§ WHAT YOU HAVE TO DO: From the data below, retype exactly the lines starting with the one that contains "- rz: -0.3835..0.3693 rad" and ending with the one that contains "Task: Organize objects", both included.

==========

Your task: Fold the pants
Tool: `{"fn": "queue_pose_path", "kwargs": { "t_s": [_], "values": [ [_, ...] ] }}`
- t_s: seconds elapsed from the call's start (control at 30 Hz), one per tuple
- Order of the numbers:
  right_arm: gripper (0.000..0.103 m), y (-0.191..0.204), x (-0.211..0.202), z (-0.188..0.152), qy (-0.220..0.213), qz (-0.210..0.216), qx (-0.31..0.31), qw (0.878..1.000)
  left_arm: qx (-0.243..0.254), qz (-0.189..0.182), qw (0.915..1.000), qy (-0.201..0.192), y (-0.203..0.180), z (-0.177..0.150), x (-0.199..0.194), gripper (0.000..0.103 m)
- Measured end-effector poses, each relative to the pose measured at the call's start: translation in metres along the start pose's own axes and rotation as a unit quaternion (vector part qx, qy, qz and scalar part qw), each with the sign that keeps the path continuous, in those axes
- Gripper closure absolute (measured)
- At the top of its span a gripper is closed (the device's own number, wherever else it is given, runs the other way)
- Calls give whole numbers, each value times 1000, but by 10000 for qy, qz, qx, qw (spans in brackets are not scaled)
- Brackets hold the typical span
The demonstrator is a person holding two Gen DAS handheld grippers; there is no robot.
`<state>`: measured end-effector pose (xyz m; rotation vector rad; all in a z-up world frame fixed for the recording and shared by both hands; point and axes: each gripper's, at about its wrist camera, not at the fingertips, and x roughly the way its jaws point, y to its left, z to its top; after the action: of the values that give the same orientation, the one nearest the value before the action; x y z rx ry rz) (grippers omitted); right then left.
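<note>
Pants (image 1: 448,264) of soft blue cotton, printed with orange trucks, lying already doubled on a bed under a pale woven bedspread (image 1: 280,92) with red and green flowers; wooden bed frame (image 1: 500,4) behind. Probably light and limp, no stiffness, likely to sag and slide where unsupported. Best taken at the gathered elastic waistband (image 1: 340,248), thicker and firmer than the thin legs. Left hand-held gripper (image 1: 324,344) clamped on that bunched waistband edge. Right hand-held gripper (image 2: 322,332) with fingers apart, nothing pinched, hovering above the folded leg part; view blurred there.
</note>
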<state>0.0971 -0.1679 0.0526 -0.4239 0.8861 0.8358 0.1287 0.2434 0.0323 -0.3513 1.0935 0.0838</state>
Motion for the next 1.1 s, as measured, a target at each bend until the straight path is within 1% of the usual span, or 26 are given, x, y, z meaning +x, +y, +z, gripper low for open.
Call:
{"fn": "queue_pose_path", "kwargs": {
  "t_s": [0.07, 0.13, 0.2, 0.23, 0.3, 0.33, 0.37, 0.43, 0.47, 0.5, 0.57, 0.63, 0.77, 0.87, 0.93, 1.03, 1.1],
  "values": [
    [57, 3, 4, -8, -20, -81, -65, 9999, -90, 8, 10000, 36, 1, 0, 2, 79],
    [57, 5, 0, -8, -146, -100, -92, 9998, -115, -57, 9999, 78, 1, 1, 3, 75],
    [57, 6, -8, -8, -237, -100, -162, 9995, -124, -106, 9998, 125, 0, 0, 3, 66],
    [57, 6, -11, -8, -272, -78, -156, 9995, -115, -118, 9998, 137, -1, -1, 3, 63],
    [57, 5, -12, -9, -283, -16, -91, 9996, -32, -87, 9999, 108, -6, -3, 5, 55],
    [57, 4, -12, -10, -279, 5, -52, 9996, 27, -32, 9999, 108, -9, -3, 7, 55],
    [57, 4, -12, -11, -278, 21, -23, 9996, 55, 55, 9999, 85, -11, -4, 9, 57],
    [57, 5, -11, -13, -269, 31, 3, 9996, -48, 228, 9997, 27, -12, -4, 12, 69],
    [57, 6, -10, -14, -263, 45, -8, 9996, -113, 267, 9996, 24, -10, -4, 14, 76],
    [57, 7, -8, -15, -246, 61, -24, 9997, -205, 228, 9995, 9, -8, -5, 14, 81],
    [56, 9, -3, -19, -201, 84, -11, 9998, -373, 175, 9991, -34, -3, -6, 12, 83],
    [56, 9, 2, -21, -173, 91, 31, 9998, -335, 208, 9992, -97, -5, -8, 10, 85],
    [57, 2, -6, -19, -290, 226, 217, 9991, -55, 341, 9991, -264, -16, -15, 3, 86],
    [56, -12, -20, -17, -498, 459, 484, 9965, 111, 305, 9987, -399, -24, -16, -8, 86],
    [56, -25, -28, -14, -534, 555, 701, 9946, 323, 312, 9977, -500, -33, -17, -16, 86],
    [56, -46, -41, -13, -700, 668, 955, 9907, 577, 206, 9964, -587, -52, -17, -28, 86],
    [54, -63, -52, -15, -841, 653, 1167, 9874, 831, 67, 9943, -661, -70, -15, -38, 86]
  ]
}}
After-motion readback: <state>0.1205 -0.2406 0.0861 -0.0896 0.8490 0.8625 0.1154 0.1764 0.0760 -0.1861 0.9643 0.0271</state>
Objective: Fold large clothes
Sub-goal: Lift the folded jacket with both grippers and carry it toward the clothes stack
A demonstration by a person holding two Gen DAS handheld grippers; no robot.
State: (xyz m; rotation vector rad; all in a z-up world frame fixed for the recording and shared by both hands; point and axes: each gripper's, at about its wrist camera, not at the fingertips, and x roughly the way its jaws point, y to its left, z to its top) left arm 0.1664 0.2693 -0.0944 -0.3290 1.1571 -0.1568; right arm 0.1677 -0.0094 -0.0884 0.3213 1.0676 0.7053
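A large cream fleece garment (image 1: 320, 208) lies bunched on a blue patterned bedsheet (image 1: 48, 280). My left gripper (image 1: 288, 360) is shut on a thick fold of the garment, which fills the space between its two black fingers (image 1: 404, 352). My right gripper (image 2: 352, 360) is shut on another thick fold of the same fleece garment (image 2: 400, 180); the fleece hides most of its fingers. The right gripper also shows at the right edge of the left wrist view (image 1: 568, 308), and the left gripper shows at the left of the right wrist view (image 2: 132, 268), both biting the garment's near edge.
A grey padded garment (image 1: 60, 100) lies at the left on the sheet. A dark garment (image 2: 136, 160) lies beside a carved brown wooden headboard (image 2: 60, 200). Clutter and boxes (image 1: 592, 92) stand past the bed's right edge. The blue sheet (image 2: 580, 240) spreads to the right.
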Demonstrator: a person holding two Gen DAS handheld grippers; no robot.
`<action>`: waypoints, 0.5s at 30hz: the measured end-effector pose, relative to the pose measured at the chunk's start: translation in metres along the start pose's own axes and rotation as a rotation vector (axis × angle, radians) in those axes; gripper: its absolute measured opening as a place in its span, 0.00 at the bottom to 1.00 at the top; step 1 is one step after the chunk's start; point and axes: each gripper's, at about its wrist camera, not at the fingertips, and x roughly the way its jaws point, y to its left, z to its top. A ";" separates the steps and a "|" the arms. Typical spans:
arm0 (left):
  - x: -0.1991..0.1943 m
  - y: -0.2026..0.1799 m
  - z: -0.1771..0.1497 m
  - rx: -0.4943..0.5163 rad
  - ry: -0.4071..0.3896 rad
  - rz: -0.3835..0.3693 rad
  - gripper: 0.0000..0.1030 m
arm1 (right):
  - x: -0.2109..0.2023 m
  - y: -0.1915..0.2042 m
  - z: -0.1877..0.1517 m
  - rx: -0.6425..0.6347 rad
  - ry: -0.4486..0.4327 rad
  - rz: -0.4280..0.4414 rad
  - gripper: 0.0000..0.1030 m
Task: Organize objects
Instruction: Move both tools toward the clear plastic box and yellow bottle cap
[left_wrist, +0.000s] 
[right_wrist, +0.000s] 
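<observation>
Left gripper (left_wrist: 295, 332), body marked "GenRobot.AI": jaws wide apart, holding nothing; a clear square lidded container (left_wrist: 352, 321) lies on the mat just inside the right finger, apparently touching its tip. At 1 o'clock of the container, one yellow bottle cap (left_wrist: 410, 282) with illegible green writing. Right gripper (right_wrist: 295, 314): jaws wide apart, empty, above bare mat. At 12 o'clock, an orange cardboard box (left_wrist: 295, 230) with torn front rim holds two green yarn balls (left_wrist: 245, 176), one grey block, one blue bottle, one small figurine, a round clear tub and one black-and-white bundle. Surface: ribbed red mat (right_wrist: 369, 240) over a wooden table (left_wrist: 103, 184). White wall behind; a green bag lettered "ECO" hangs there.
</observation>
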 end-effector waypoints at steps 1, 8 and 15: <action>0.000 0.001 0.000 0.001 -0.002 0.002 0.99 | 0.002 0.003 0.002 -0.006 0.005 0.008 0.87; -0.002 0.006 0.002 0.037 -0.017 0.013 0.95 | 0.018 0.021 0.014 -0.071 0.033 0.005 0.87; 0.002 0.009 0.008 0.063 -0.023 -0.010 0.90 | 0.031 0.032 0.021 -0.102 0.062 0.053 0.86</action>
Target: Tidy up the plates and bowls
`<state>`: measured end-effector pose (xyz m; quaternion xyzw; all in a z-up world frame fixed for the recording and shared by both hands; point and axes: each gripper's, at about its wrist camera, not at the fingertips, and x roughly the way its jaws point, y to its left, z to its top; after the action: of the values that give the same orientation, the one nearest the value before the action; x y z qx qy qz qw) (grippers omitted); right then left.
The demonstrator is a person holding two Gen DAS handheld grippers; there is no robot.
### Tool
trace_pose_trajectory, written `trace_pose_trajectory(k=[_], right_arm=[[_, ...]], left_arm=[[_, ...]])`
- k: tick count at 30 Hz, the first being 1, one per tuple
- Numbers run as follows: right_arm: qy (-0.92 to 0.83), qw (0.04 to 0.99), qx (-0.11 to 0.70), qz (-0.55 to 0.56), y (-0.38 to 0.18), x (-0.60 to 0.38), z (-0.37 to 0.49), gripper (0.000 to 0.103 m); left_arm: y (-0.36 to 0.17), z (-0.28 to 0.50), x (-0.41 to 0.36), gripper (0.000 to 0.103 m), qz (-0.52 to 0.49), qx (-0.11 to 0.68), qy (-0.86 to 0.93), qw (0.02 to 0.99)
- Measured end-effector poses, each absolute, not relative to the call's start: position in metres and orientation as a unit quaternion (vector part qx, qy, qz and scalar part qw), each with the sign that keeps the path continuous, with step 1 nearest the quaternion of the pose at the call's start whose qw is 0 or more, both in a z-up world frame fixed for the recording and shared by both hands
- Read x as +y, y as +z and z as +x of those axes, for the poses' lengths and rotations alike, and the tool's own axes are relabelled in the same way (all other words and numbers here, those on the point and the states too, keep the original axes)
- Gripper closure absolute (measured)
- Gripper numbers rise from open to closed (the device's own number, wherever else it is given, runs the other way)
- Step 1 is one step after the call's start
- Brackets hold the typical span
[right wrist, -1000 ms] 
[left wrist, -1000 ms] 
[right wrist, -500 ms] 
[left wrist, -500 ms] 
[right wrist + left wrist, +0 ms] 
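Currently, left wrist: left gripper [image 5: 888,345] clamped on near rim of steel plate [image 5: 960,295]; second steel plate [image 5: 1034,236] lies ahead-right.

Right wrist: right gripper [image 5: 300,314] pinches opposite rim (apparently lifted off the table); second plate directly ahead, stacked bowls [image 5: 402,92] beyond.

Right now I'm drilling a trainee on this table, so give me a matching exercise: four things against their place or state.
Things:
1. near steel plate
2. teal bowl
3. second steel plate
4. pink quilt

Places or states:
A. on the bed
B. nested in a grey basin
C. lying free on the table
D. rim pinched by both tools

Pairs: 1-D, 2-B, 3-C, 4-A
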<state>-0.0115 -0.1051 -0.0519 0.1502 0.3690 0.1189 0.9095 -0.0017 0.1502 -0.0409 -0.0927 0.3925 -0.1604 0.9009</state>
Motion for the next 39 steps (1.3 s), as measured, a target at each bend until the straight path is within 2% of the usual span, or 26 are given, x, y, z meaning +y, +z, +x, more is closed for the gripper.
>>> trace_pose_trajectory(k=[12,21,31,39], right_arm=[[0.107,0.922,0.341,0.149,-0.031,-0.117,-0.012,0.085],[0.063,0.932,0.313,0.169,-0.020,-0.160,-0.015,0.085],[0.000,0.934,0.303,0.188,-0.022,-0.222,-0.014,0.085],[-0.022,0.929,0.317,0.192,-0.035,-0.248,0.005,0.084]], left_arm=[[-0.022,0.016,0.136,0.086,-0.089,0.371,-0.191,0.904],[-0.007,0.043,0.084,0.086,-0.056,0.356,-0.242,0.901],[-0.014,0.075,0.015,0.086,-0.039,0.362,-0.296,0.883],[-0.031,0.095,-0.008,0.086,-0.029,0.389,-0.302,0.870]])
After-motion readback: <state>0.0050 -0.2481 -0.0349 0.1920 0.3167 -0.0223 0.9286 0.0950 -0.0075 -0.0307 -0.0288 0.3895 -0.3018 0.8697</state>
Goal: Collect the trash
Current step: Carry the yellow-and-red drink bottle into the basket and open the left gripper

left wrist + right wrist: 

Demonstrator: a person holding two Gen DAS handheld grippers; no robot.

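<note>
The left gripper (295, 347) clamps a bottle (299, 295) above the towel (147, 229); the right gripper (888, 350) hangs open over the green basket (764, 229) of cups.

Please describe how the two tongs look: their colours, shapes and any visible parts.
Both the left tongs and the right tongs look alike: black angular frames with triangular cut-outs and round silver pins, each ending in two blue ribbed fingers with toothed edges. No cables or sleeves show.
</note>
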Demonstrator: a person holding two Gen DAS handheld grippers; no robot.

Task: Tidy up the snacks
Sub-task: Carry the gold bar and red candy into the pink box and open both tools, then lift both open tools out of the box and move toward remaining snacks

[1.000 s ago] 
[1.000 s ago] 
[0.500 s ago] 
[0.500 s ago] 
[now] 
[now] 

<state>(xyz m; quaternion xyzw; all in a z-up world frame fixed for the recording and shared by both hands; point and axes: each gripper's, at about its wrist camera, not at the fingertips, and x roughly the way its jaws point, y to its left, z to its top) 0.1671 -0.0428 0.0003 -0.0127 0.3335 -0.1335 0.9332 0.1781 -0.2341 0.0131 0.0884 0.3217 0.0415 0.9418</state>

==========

§ REPLY:
  - rz: -0.3835..0.3693 rad
  - gripper: 0.0000..0.1030 m
arm1 (right):
  - x: -0.2109..0.2023 m
  - y: -0.1915..0.2042 m
  - z: -0.1877..0.1517 m
  - rx: -0.6425..0.6347 rad
  - ry: -0.4486..0.4327 rad
  - rz: -0.4280..0.4414 rad
  - gripper: 0.0000..0.1030 m
Task: Organize objects

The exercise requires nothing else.